Methods: Female CF1 aged 40-45 days and weighing 29.29g±2.9 was randomly divided in three groups: control, vitrification or slow freezing. Ovaries were surgically removed after euthanasia, rinsed in saline solution and cryopreserved. The control group wasn't cryopreserved and went through the same analyses. For vitrification protocol were used the VitKit Freeze (Irvine Scientific) and for slow freeze were used Ethilene Glycol (EG) 1.5M as cryoprotectant. After 30 days, the ovaries were thawed/ warmed following specific protocol and primordial, primary, pre antral and antral follicles were count in hematoxylin-eosin slides (HE). Immunocytochemistry assay for MVH was carried out, since MVH+ and MVH-follicles were counted. The right and left ovary of the same animal were separately cryopreserved for different analysis.

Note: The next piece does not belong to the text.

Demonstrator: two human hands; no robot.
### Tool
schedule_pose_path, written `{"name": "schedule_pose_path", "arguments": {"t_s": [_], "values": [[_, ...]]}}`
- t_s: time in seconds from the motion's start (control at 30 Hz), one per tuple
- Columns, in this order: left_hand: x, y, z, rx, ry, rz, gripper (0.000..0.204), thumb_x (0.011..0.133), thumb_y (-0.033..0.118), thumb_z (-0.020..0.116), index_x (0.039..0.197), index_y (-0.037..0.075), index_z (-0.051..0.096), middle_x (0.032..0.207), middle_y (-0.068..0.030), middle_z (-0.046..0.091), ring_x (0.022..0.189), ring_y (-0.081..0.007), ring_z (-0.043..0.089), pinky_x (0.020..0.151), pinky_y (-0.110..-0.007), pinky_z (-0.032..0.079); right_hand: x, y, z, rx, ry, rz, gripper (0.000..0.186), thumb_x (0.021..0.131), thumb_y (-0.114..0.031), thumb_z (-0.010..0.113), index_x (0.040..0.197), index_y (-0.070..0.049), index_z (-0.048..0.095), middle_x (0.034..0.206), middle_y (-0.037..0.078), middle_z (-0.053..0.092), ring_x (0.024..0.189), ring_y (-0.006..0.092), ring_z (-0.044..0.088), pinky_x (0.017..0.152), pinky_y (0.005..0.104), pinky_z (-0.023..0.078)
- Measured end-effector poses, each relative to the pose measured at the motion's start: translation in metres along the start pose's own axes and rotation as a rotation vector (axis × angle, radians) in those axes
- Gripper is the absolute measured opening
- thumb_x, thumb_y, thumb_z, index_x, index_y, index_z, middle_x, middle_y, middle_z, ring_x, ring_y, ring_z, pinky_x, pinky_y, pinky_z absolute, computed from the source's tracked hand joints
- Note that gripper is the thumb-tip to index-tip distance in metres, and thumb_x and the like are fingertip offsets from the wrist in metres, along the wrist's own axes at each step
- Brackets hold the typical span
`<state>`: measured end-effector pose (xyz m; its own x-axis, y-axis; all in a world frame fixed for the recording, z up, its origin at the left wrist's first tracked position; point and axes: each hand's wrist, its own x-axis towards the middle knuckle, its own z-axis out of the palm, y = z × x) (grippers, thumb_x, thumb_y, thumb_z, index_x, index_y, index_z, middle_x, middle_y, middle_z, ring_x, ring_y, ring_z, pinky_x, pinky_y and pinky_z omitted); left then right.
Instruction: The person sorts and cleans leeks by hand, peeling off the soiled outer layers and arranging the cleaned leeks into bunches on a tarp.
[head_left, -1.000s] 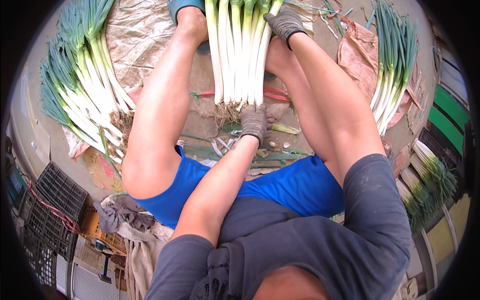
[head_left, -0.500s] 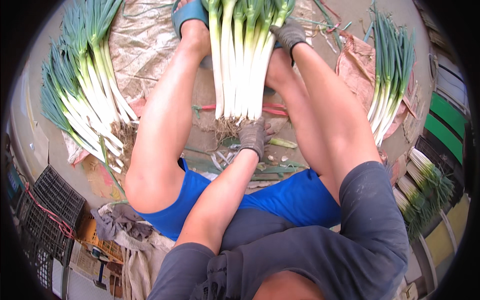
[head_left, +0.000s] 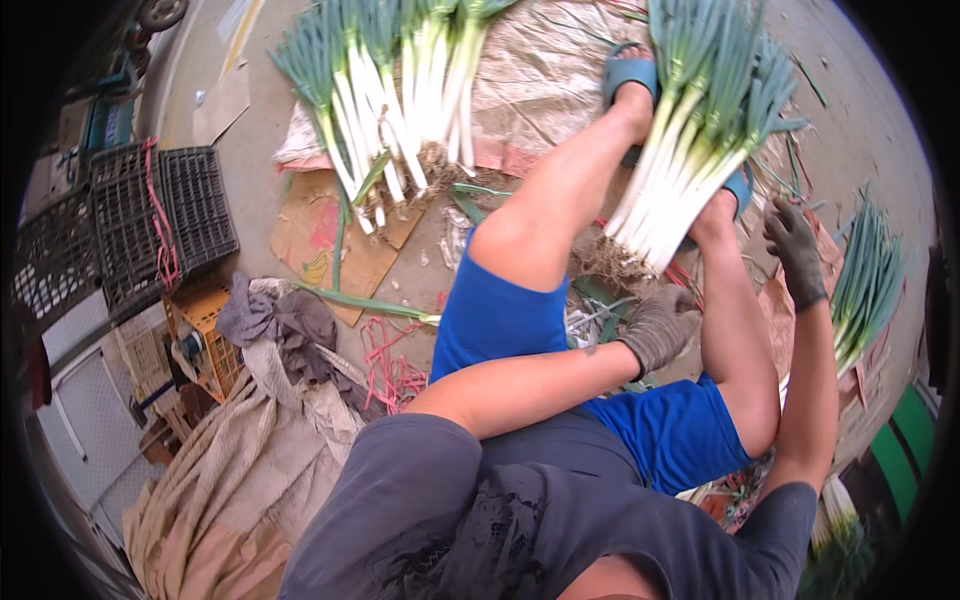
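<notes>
A bunch of leeks (head_left: 680, 150) lies between my legs, green tops away from me, white stems and tangled roots towards me. My left hand (head_left: 662, 328), in a grey-brown glove, is just below the root ends, fingers curled in; whether they hold anything is hidden. Off to the right of the bunch, my gloved right hand (head_left: 795, 255) is raised over my right shin side, fingers apart with nothing visible in them. Between my legs, pink-red ties (head_left: 685, 285) and leaf scraps lie near the roots.
More leeks (head_left: 400, 90) lie on sacking at far left, others (head_left: 868, 270) at right. Black crates (head_left: 165, 225), an orange crate (head_left: 205, 325) and crumpled cloth (head_left: 260, 420) stand at left. Tangled pink string (head_left: 390, 365) lies by my left knee, near a cardboard sheet (head_left: 335, 235).
My right hand has let go of the leek bunch and moved off to its right. My left hand has drawn slightly back from the roots. The view has swung left.
</notes>
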<state>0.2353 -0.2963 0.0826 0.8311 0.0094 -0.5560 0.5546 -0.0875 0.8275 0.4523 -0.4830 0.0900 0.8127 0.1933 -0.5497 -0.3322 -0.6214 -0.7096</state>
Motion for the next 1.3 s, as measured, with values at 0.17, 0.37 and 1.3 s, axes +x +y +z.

Results: The slow freeze group had a higher number of not marked MVH cells (P=0.012). HE results showed no difference in the proportion of high-quality primordial, primary and pre antral follicles after thawing/warming in the slow freezing or vitrification. The antral follicle count was higher in vitrification group (P=0.004), although it displayed lower viable single cells in comparison with control and slow freeze groups (P=0.043).

Conclusion: Although both protocols showed similar results in the histological analysis for follicular counts, the vitrification protocol was significantly better for preserving the ovarian stem cell population.